There are two strange diversions in the novel where the point of view — Strafford’s — is dramatically broken. One reveals a bizarre and disturbing sexual encounter; the other is a first-person confession that, in effect, gives most of the game away. The alert reader, picking up the clues that Banville drops, would have been very close to divining what the motivation for the murder was without this confession. These swerves in the narrative remind us that we’re reading a novel by John Banville, not an Ed McBain procedural or a Dorothy L. Sayers whodunit. In “Snow,” Banville’s engagement with the genre of crime or detective novels is partial. His ambitions for his novel are more complex.
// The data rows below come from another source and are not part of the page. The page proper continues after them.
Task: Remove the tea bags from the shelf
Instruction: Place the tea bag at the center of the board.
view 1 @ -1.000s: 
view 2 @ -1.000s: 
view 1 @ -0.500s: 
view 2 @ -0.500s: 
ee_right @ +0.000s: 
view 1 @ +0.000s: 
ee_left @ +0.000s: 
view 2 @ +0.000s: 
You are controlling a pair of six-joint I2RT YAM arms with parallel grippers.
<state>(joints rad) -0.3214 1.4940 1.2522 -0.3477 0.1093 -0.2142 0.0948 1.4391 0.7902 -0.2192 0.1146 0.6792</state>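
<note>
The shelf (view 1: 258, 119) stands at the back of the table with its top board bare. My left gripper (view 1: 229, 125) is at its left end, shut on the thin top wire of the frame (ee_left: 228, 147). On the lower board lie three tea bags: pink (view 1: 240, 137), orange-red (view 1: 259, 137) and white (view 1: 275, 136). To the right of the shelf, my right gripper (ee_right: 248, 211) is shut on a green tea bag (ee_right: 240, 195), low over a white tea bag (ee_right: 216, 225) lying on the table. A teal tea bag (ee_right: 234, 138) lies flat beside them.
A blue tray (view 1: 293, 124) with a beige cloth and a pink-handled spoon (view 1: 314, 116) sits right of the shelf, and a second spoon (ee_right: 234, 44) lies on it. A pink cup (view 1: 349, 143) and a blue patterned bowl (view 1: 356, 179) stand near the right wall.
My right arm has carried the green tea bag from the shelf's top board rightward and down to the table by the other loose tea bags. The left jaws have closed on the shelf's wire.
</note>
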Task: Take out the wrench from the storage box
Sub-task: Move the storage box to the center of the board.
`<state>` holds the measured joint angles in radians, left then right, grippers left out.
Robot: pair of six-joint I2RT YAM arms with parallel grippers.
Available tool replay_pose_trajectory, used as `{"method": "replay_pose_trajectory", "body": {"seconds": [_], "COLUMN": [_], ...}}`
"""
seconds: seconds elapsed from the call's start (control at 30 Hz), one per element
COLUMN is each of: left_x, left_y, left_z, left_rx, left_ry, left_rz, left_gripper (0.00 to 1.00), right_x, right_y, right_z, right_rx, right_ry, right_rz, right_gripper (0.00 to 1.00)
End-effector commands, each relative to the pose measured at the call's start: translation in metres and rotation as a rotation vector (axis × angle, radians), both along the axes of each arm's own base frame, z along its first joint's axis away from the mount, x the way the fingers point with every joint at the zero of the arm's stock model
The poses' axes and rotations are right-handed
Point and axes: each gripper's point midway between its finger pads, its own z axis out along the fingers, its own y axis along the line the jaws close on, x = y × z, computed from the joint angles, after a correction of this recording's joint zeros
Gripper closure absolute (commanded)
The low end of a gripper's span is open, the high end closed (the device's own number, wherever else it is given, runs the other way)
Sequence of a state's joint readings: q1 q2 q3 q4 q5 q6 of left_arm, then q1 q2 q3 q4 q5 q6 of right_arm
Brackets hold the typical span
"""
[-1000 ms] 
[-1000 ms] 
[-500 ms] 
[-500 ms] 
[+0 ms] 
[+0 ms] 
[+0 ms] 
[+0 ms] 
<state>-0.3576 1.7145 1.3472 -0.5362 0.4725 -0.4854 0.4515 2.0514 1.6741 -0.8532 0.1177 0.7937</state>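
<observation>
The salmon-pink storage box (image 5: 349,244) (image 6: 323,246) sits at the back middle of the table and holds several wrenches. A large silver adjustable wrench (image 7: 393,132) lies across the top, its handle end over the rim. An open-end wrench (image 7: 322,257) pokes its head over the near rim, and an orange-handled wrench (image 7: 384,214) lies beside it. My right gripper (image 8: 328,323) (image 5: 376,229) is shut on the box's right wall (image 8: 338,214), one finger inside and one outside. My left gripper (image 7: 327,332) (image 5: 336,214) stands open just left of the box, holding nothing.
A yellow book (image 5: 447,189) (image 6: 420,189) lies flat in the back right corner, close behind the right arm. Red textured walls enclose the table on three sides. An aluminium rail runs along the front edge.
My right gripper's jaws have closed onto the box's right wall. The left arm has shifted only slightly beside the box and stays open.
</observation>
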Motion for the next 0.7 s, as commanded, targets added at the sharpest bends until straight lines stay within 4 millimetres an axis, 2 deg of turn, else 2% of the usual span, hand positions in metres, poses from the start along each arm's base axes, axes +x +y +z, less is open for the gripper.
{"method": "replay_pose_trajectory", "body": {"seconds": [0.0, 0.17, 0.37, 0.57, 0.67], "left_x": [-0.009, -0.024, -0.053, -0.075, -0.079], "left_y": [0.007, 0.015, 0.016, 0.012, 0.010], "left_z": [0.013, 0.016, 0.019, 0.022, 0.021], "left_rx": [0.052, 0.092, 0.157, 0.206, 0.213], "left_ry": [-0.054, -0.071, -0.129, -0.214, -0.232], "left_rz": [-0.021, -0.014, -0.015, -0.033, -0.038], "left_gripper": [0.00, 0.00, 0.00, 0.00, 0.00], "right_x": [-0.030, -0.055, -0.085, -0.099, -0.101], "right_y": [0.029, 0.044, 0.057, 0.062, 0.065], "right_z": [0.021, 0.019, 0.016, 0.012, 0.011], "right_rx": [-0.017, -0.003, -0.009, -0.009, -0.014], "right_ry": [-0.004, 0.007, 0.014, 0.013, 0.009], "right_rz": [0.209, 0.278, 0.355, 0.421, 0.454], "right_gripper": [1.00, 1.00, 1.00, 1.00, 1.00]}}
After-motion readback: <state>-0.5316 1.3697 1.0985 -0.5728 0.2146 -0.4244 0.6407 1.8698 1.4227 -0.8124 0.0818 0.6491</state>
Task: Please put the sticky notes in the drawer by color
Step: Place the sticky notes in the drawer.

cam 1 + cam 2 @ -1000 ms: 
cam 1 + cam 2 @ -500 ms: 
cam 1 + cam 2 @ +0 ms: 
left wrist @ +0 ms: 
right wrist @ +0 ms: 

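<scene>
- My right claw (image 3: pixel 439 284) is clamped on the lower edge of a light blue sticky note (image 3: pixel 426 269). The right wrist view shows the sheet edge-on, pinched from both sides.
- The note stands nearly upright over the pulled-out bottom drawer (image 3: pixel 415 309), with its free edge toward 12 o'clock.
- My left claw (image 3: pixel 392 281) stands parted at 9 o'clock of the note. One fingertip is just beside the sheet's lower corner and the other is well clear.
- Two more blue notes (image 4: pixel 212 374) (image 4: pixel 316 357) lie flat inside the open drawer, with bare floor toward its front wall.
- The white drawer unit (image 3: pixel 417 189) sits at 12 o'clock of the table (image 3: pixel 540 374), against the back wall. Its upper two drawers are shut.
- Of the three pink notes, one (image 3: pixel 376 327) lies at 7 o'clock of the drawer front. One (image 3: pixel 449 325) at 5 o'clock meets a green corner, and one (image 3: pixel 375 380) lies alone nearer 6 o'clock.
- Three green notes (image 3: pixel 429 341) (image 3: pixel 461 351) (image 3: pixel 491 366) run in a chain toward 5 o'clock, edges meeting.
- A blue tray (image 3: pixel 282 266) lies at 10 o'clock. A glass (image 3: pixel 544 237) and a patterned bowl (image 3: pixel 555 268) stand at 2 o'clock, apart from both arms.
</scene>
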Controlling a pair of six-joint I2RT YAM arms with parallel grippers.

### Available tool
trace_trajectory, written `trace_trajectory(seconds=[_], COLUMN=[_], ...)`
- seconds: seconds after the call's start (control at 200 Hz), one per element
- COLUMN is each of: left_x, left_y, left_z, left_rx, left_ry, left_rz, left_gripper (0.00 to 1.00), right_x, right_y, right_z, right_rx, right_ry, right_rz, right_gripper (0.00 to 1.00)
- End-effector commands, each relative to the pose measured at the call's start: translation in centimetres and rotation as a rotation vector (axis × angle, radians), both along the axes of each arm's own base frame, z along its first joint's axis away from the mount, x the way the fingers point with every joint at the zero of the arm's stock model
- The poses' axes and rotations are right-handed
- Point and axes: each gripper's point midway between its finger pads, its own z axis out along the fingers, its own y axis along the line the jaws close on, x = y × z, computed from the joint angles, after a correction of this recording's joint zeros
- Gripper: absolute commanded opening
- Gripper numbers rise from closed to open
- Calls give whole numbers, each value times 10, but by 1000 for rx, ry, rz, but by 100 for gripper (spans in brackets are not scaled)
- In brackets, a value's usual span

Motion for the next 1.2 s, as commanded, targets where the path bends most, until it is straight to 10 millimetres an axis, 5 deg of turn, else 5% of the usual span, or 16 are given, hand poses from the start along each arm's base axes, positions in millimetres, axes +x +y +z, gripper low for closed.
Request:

Banville himself was born in County Wexford in 1945. As an adolescent in the 1950s, he would have known the world of the Osbornes and the local Irish communities in the countryside and how they interacted — or didn’t. The book sings with authenticity and Banvillian tropes. It is full of very precise description of clothes and appearance; the writer concentrates on people’s eyes in particular. Smells preoccupy him. He indulges in anthropomorphism: Bookcases “stare,” books display an attitude of “mute resentment,” trees “press forward with desperate eagerness.” Banville is one of the great stylists of fiction in English and “Snow” allows the limpid cadences of his prose free rein:
“It was as if he had fallen briefly asleep and dropped at once into the midst of a powerful and deeply revelatory dream, all the details of which turned transparent the instant he woke up, though the sense, the afterglow, of their significance remained.”
An entertainment, perhaps, but a superbly rich and sophisticated one.